» **Task**: In the listing below, locate the line containing "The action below" and the line containing "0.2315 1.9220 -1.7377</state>". Output both of them and every line between, exactly as written, and nothing more.

» **Provided data**:
<<<<

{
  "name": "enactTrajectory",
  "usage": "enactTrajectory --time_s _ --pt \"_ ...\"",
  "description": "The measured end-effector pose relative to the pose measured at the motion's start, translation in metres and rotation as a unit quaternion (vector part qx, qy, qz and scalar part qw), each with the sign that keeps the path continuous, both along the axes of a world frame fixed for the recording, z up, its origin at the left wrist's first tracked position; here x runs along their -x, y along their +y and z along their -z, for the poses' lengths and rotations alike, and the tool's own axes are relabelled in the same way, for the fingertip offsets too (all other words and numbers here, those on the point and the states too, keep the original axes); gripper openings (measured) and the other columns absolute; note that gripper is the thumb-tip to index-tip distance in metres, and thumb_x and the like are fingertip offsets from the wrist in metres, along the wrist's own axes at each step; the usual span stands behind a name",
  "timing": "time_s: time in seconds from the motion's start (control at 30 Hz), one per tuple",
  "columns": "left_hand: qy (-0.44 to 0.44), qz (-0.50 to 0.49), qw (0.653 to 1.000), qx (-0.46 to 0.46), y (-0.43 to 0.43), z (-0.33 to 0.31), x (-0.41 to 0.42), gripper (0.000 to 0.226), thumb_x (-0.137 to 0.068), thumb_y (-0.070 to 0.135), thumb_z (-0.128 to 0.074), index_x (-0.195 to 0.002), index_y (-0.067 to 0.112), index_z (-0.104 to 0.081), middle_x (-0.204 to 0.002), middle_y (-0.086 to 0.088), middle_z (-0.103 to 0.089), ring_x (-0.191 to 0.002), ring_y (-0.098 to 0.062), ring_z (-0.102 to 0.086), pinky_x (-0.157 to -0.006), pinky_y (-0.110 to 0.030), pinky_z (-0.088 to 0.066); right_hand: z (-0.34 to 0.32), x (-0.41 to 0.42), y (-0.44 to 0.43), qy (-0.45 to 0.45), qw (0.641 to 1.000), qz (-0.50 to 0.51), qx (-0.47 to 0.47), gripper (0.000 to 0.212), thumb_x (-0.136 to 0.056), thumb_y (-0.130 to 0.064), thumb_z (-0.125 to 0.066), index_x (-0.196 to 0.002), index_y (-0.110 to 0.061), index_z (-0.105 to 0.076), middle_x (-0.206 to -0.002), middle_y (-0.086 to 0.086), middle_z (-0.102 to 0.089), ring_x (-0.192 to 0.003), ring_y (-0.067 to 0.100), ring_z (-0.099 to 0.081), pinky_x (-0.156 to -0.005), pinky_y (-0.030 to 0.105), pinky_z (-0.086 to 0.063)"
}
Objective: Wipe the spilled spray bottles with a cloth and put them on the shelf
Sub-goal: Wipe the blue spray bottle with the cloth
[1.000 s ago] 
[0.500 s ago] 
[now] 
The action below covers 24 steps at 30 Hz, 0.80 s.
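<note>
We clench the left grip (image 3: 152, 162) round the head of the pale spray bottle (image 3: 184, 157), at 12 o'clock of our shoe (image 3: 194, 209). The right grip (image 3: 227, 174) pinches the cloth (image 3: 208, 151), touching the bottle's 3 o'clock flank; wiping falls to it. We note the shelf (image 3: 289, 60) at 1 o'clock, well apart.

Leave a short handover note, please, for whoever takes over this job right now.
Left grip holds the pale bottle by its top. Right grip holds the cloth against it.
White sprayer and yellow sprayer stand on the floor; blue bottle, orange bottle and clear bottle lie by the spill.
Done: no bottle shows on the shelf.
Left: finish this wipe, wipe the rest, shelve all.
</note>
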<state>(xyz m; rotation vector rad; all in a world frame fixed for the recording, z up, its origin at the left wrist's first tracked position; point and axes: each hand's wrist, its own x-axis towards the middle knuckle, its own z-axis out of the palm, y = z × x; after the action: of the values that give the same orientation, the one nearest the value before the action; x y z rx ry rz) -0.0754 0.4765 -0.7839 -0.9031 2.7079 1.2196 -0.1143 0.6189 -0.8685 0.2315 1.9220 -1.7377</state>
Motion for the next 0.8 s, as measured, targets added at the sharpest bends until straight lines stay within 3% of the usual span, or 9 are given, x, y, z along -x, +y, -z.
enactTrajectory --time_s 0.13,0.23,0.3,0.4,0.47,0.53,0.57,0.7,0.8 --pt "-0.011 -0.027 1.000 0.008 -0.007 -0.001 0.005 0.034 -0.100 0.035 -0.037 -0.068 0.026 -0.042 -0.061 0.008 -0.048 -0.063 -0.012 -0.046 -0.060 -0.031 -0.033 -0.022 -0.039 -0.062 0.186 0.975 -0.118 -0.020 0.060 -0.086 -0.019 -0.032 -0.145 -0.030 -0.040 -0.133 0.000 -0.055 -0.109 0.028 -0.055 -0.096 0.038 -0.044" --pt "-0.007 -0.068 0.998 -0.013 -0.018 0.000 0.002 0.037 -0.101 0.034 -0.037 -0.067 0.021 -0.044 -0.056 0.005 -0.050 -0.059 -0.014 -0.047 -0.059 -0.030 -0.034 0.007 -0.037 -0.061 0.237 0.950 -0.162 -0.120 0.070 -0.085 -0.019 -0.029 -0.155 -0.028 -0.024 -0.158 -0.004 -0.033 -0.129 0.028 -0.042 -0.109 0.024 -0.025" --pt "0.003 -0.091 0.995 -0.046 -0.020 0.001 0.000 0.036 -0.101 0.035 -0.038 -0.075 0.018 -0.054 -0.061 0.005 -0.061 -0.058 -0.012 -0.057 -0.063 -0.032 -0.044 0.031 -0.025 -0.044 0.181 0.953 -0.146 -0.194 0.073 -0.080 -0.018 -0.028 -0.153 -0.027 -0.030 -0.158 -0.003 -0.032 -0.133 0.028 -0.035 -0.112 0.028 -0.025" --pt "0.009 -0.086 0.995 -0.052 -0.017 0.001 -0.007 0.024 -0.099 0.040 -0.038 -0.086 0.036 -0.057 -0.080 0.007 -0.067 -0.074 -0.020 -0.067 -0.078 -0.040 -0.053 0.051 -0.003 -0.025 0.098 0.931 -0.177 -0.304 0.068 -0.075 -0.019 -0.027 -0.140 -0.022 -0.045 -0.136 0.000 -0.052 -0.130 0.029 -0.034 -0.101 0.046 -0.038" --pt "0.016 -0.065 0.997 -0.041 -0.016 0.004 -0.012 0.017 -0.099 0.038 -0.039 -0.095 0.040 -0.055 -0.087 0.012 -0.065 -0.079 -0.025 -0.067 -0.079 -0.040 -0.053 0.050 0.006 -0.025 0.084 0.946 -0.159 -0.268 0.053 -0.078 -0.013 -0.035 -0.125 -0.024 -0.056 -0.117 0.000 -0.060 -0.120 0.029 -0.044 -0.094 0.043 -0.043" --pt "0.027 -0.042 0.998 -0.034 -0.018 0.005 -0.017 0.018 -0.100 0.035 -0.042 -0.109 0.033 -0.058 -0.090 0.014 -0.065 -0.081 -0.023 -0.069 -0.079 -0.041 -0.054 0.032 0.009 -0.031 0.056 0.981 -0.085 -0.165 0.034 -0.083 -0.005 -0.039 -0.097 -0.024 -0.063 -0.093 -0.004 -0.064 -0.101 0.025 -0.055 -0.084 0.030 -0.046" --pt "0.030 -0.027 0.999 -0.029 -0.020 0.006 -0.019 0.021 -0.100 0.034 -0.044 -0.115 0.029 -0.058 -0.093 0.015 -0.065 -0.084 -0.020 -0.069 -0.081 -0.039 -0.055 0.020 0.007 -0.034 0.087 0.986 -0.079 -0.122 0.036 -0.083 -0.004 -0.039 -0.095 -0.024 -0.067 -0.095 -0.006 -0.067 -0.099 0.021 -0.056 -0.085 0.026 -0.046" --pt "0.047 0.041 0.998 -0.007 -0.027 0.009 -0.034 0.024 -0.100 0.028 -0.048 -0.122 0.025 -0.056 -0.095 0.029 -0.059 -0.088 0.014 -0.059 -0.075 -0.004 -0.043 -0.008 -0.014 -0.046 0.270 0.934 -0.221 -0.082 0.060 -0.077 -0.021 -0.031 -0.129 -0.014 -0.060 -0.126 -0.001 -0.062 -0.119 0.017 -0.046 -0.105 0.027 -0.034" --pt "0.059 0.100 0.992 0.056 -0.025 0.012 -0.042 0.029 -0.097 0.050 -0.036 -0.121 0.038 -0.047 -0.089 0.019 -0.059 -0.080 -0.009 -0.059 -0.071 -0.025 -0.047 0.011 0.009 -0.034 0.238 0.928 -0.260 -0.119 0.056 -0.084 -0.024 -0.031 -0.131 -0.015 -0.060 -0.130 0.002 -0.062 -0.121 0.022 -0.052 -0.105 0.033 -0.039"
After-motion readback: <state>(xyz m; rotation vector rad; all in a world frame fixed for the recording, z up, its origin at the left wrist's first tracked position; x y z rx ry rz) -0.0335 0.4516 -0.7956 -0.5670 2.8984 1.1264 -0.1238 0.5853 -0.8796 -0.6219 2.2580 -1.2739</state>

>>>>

» **Response box**:
The action below covers 24 steps at 30 Hz, 0.80 s.
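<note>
We clench the left grip (image 3: 152, 162) round the head of the pale spray bottle (image 3: 184, 157), at 12 o'clock of our shoe (image 3: 194, 209). The right grip (image 3: 227, 174) pinches the cloth (image 3: 208, 151), touching the bottle's 3 o'clock flank; wiping falls to it. We note the shelf (image 3: 289, 60) at 1 o'clock, well apart.

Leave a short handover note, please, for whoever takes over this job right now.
Left grip holds the pale bottle by its top. Right grip holds the cloth against it.
White sprayer and yellow sprayer stand on the floor; blue bottle, orange bottle and clear bottle lie by the spill.
Done: no bottle shows on the shelf.
Left: finish this wipe, wipe the rest, shelve all.
</note>
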<state>(xyz m; rotation vector rad; all in a world frame fixed for the recording, z up, its origin at the left wrist's first tracked position; point and axes: each hand's wrist, its own x-axis towards the middle knuckle, its own z-axis out of the palm, y = z × x; after the action: of the values that give the same orientation, the one nearest the value before the action; x y z rx ry rz) -0.0754 0.4765 -0.7839 -0.9031 2.7079 1.2196 -0.1143 0.6189 -0.8685 0.2315 1.9220 -1.7377</state>

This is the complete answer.